Please make an exact transcription of all the data that follows.

- DATA BELOW

▶

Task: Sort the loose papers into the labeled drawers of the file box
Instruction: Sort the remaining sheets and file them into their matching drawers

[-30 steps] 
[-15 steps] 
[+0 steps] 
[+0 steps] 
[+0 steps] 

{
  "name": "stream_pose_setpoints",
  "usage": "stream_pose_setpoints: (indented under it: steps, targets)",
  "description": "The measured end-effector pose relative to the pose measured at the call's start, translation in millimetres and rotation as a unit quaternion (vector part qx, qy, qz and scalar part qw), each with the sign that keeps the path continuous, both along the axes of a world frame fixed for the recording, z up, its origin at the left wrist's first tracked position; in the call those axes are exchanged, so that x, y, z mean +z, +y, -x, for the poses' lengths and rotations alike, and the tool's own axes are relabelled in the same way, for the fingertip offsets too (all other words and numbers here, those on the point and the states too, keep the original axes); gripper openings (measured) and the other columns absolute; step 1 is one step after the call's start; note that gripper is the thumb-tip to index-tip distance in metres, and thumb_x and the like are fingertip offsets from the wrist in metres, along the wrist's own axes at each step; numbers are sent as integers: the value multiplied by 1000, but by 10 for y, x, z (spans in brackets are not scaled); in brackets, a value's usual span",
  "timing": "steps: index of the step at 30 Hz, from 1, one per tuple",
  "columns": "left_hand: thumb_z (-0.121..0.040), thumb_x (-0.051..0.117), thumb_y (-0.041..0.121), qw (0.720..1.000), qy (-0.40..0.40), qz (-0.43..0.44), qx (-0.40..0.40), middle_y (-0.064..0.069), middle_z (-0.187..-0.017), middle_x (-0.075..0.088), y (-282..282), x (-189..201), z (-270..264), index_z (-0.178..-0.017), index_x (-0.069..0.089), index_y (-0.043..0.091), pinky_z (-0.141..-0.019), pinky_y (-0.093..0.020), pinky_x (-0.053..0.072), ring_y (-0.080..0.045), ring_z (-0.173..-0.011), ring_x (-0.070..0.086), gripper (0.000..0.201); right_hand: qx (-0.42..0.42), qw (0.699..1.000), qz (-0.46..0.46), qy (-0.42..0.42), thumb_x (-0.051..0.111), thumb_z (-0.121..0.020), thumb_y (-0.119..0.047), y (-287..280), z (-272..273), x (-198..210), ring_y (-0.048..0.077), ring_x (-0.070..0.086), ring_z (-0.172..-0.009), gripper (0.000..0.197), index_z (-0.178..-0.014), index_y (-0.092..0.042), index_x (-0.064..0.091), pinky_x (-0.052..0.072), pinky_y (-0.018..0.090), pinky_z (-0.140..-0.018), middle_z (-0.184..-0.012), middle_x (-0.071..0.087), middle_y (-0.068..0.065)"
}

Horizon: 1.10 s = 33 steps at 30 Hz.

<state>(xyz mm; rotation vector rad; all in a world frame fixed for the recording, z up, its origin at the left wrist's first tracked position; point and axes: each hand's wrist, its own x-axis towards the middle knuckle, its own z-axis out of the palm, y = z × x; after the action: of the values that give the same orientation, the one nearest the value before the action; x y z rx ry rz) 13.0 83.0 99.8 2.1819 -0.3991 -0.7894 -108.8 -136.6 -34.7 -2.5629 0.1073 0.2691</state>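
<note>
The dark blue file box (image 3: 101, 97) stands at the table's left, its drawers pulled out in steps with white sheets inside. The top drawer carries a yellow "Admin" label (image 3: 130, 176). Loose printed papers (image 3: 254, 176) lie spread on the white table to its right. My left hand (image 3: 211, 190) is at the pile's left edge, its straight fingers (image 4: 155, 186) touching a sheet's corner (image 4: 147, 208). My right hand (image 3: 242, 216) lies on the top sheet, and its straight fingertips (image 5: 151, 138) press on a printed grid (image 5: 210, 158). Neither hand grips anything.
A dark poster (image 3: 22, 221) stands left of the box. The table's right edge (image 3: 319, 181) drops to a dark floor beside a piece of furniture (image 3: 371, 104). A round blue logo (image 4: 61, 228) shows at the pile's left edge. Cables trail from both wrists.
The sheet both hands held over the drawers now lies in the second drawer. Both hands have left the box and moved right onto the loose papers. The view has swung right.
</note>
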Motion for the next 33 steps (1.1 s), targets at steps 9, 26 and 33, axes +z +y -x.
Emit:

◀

- ANSWER BOX
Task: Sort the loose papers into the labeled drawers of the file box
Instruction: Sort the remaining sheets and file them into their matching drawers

[-30 steps] 
[-15 steps] 
[+0 steps] 
[+0 steps] 
[+0 steps] 

{
  "name": "stream_pose_setpoints",
  "usage": "stream_pose_setpoints: (indented under it: steps, targets)",
  "description": "The measured end-effector pose relative to the pose measured at the call's start, translation in millimetres and rotation as a unit quaternion (vector part qx, qy, qz and scalar part qw), each with the sign that keeps the path continuous, both along the axes of a world frame fixed for the recording, z up, its origin at the left wrist's first tracked position; in the call those axes are exchanged, so that x, y, z mean +z, +y, -x, for the poses' lengths and rotations alike, and the tool's own axes are relabelled in the same way, for the fingertip offsets too (all other words and numbers here, those on the point and the states too, keep the original axes); gripper openings (measured) and the other columns absolute; step 1 is one step after the call's start; note that gripper is the thumb-tip to index-tip distance in metres, and thumb_x and the like are fingertip offsets from the wrist in metres, along the wrist's own axes at each step; numbers are sent as integers: the value multiplied by 1000, but by 10 for y, x, z (spans in brackets are not scaled); in brackets, a value's usual span",
  "timing": "steps: index of the step at 30 Hz, from 1, one per tuple",
  "columns": "left_hand: thumb_z (-0.121..0.040), thumb_x (-0.051..0.117), thumb_y (-0.041..0.121), qw (0.720..1.000), qy (-0.40..0.40), qz (-0.43..0.44), qx (-0.40..0.40), middle_y (-0.064..0.069), middle_z (-0.187..-0.017), middle_x (-0.075..0.088), y (-282..282), x (-189..201), z (-270..264), index_z (-0.178..-0.017), index_x (-0.069..0.089), index_y (-0.043..0.091), pinky_z (-0.141..-0.019), pinky_y (-0.093..0.020), pinky_x (-0.053..0.072), ring_y (-0.080..0.045), ring_z (-0.173..-0.011), ring_x (-0.070..0.086), gripper (0.000..0.201); right_hand: qx (-0.42..0.42), qw (0.699..1.000), qz (-0.46..0.46), qy (-0.42..0.42), thumb_x (-0.051..0.111), thumb_z (-0.121..0.020), thumb_y (-0.119..0.047), y (-287..280), z (-272..273), x (-198..210), ring_y (-0.048..0.077), ring_x (-0.070..0.086), ring_z (-0.172..-0.009), gripper (0.000..0.197), index_z (-0.178..-0.014), index_y (-0.092..0.042), index_x (-0.064..0.091), pinky_x (-0.052..0.072), pinky_y (-0.018..0.090), pinky_z (-0.140..-0.018), middle_z (-0.184..-0.012), middle_x (-0.071..0.087), middle_y (-0.068..0.065)"
}

Horizon: 1.10 s = 33 steps at 30 Hz.

<state>(xyz mm; rotation vector rad; all in a world frame fixed for the recording, z up, its origin at the left wrist's first tracked position; point and axes: each hand's wrist, its own x-axis towards the middle knuckle, its own z-axis out of the palm, y = z × x; after the action: of the values that give the same orientation, the one nearest the value before the action; x y z rx ry rz) 13.0 83.0 99.8 2.1819 -0.3991 -0.7894 -108.8 -136.6 -34.7 -2.5629 0.1073 0.2691</state>
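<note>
The dark blue file box (image 3: 101, 97) stands at the table's left, its drawers pulled out in steps with white sheets inside. The top drawer carries a yellow "Admin" label (image 3: 130, 176). Loose printed papers (image 3: 254, 176) lie spread on the white table to its right. My left hand (image 3: 211, 190) is at the pile's left edge, its straight fingers (image 4: 155, 186) touching a sheet's corner (image 4: 147, 208). My right hand (image 3: 242, 216) lies on the top sheet, and its straight fingertips (image 5: 151, 138) press on a printed grid (image 5: 210, 158). Neither hand grips anything.
A dark poster (image 3: 22, 221) stands left of the box. The table's right edge (image 3: 319, 181) drops to a dark floor beside a piece of furniture (image 3: 371, 104). A round blue logo (image 4: 61, 228) shows at the pile's left edge. Cables trail from both wrists.
The sheet both hands held over the drawers now lies in the second drawer. Both hands have left the box and moved right onto the loose papers. The view has swung right.
</note>
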Motion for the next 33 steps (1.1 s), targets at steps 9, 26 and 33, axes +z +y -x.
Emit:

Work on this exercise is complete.